Daily decisions at the front lines add up to become a significant force in the success of the entire business. It becomes clear that critical business decision-making is being extended up, down and across organizations. These findings support what we call active enterprise intelligence. Companies can now use their enterprise data warehouses to support both strategic and operational intelligence and ensure that the entire organization consistently executes against strategy. The result is better smarter decisions for competitive advantage.

Dan Vesset Fra i software vendor i cui risultati del 2007 saranno di maggior interesse c’è sicuramente Oracle che è stata protagonista, nel corso del 2006, di una importante serie di acquisizioni, fra cui quella di Siebel, che ha portato al ridisegno dell’intera offerta Oracle per la Business Intelligence. Sarà interessante vedere se la sinergia derivante dalle diverse acquisizioni consentirà ad Oracle di rafforzare la propria posizione in tale settore come previsto da Dan Vesset (Research Director di IDC)

The PeopleSoft and Siebel acquisitions will have an impact on Oracle’s presence in the broader business analytics market, enhancing Oracle’s position in end user focused tools and applications. This is a net gain to Oracle and is significant because these [BI tools and analytic applications, n.d.r.] are fast-growing markets.

Altrettanto interessante sarà vedere l’effetto del lancio della nuova piattaforma integrata Microsoft per la Business Intelligence, PerformancePoint Server, annunciata per l’estate del 2007. Microsoft può contare su una formidabile testa di ponte per penetrare il mercato: Excell e la suite Office. Excell rappresenta da sempre il principale antagonista di ogni tool di analisi dati con cui tutti i competitor hanno scelto di allearsi (fornendo varie modalità di integrazione).

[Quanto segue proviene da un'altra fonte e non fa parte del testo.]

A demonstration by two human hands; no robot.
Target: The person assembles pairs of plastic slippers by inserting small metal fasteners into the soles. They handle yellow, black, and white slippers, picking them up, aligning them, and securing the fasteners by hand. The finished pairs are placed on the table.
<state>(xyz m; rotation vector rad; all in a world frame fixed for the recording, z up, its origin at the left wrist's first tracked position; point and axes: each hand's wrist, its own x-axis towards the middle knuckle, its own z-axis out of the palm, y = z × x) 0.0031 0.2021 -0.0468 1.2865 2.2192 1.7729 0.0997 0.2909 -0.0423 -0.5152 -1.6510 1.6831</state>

Le innovazioni tecnologiche sono uno spunto fondamentale per mantenere vivo e far crescere il comparto della Business Intelligence e il fatto che i primi 10 vendor coprano solo il 68% del mercato è un indice significativo di come la competizione in questo settore sia ancora molto accesa e di quanto spazio ci sia per proporre soluzioni innovative anche da parte di player minori (magari con la speranza di essere a loro volta acquisiti). Vedremo quali sorprese ci riserverà in tal senso questo 2007.